I think it's strange considering that the current generation is well read and for example a lot of theoretical physicists has been into roleplaying games and other geeky activities. When you look starcharts, there's often places named for the great SF writers and their characters, so you know that the astronomers as also SF lovers. And in that respect being a genre author is a great thing, because you will be immortalised into the stars forever, if you get name for yourself. 

I think the biggest compliment towards the SFF writers is that they have said: "We could do it without their vision," meaning that it was either the vision, or then the action that was so memorable to them, that they eventually developed it into the reality. Today we can easily claim that we're living in a Science Fiction future. 

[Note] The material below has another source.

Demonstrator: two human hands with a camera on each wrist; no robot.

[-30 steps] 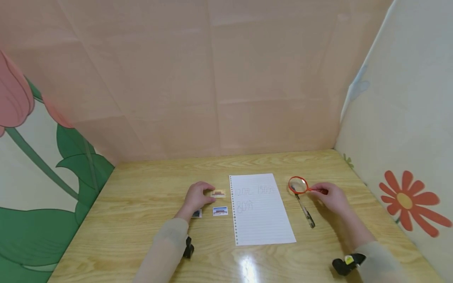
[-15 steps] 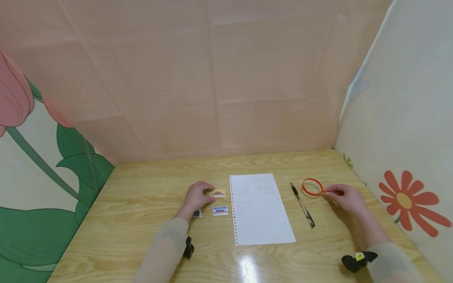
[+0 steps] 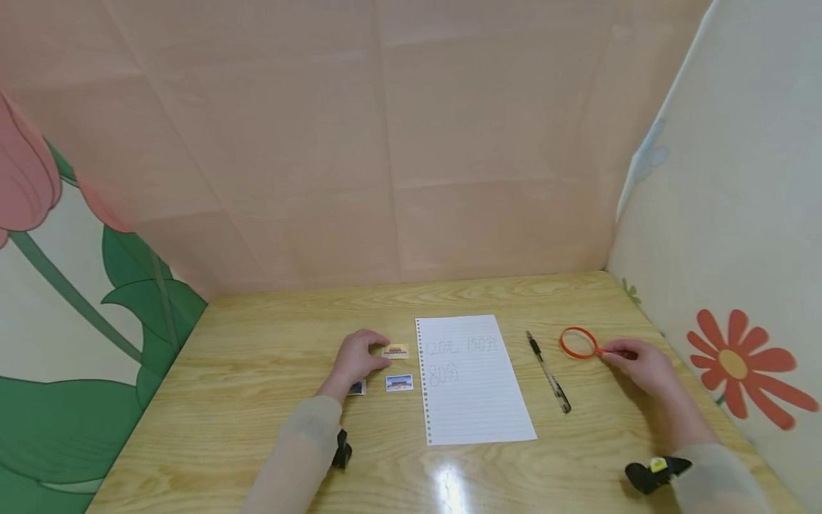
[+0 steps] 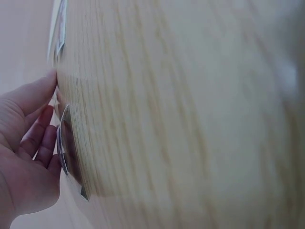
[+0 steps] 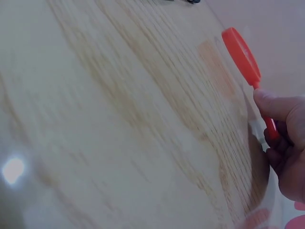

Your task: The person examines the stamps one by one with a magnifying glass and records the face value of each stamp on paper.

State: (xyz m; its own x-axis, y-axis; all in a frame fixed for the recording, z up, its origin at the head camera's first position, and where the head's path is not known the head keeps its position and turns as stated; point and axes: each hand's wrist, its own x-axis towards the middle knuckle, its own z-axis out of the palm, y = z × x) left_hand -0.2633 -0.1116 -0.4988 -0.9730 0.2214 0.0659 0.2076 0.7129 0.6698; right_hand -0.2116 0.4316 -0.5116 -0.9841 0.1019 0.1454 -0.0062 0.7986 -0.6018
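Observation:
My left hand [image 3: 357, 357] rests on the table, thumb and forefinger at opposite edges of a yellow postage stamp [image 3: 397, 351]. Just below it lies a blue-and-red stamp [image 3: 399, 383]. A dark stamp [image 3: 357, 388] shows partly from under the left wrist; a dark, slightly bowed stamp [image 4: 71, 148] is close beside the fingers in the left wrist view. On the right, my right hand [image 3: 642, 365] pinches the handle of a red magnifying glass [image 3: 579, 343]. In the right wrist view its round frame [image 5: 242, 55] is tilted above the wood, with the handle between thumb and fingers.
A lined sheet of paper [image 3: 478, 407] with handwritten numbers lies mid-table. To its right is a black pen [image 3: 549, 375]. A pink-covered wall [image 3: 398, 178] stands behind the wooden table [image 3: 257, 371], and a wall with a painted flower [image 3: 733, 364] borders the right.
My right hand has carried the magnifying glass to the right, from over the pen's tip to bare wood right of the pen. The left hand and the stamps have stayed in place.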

Thing is, when you look at how many things have been developed from those visions, especially through Roddenberry's Star Trek, you'll have to wonder what our visions will become reality.


----------



## Al Jackson (Jul 19, 2019)

ctg said:


> I think it's strange considering that the current generation is well read and for example a lot of theoretical physicists has been into roleplaying games and other geeky activities. When you look starcharts, there's often places named for the great SF writers and their characters, so you know that the astronomers as also SF lovers. And in that respect being a genre author is a great thing, because you will be immortalised into the stars forever, if you get name for yourself.
> 
> I think the biggest compliment towards the SFF writers is that they have said: "We could do it without their vision," meaning that it was either the vision, or then the action that was so memorable to them, that they eventually developed it into the reality. Today we can easily claim that we're living in a Science Fiction future.
> 
> Thing is, when you look at how many things have been developed from those visions, especially through Roddenberry's Star Trek, you'll have to wonder what our visions will become reality.

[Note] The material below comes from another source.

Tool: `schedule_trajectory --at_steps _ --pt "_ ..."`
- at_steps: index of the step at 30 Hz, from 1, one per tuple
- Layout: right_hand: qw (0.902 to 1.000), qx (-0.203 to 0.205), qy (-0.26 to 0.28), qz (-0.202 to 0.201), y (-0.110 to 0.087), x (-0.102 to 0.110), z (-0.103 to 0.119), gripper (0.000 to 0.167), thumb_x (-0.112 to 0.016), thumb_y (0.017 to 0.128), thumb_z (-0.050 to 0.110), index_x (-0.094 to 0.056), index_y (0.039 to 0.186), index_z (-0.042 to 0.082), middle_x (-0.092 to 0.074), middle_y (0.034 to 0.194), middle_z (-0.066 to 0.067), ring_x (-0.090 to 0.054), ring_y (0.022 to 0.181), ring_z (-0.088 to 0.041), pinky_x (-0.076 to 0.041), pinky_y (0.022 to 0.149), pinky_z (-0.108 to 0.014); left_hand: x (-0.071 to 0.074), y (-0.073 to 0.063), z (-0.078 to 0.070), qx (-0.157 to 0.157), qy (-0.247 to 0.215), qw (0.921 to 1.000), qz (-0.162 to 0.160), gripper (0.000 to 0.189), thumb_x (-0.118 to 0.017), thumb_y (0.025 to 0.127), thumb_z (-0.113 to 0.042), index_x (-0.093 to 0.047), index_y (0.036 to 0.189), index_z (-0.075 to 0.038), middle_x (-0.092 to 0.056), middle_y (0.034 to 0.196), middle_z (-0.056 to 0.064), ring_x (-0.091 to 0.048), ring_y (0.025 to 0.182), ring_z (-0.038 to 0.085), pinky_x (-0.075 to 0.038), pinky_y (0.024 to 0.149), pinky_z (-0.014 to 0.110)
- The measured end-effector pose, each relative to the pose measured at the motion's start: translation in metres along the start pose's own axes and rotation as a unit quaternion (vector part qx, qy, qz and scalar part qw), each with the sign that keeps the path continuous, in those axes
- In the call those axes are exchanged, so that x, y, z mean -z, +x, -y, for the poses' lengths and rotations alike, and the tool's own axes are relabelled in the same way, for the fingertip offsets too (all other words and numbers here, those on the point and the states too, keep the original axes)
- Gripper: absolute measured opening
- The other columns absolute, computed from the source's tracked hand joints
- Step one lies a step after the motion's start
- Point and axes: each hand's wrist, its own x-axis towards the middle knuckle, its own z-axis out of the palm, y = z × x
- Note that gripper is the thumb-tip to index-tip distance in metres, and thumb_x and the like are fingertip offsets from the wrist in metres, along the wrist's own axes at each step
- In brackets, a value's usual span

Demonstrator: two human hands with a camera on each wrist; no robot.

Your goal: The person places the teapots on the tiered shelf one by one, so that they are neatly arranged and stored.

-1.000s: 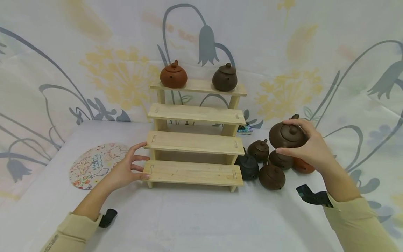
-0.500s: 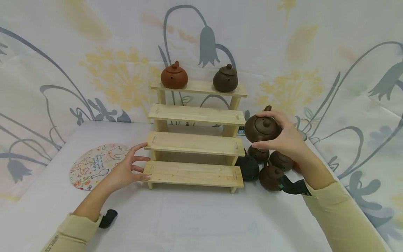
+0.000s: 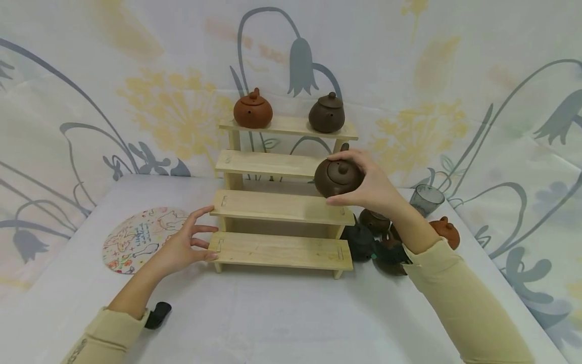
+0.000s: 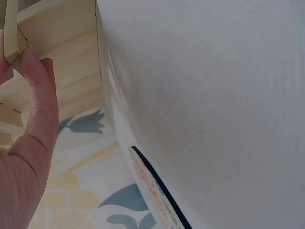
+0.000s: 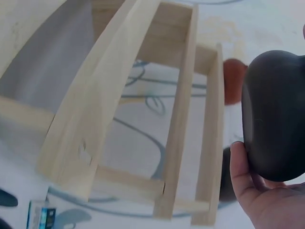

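My right hand (image 3: 379,189) grips a dark brown teapot (image 3: 331,179) between thumb and fingers, with its lid facing the head camera. The teapot overlaps the right part of the upper middle boards of a four-tier wooden shelf stand (image 3: 277,208). From the right wrist view, the teapot's smooth rounded underside (image 5: 279,119) shows above my fingers. My left hand (image 3: 177,248) holds the stand's left side, thumb at the lowest board's front corner and index fingertip at the board above. A reddish-brown teapot (image 3: 252,112) and a dark teapot (image 3: 327,115) sit on the top board.
Right of the stand cluster a black teapot (image 3: 360,241) and several brown ones, partly hidden by my right arm. An orange teapot (image 3: 446,231) and a clear glass (image 3: 426,200) stand beyond it. On the left lies a round patterned mat (image 3: 129,242).
My right hand has carried the brown teapot left and slightly up, from above the teapot cluster to in front of the stand. My left hand stays where it was.
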Motion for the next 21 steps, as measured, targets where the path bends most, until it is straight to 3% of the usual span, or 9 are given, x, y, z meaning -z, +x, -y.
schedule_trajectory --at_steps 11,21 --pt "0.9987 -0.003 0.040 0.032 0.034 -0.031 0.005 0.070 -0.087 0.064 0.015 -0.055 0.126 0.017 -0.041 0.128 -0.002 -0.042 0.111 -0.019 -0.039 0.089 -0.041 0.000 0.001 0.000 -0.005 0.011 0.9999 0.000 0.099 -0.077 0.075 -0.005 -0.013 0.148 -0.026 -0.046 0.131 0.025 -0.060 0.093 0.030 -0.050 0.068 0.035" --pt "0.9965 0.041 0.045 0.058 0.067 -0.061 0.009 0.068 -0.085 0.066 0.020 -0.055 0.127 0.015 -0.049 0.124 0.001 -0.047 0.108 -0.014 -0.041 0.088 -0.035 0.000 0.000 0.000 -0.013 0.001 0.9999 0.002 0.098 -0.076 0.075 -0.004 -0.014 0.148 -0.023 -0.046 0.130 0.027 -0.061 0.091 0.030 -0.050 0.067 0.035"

You know I have seen 'science fiction' used a slur, as it's science fiction (meaning it's total crap), Astronomer Royal once said it was Utter Bilge.
Destination Moon was considered solid SF in 1950 , all the physics and engineering physics Heinlein had in that movie was well known.
The first landing on the moon was done differently (with a lot more complexity involved) but the basic physics and engineering physics was the same as in 1950 just done with a whole lot more finesse!


----------



## BAYLOR (Jul 20, 2019)

Al Jackson said:


> You know I have seen 'science fiction' used a slur, as it's science fiction (meaning it's total crap), Astronomer Royal once said it was Utter Bilge.
> Destination Moon was considered solid SF in 1950 , all the physics and engineering physics Heinlein had in that movie was well known.
> The first landing on the moon was done differently (with a lot more complexity involved) but the basic physics and engineering physics was the same as in 1950 just done with a whole lot more finesse!
> 
> View attachment 54558



I've seen this  film several times.  It's holds up pretty well and it a never gets old.

A Russin Science fiction film that I like as is pretty well done still looks pretty impressive is . *Voyage to the End of the Universe *1963


----------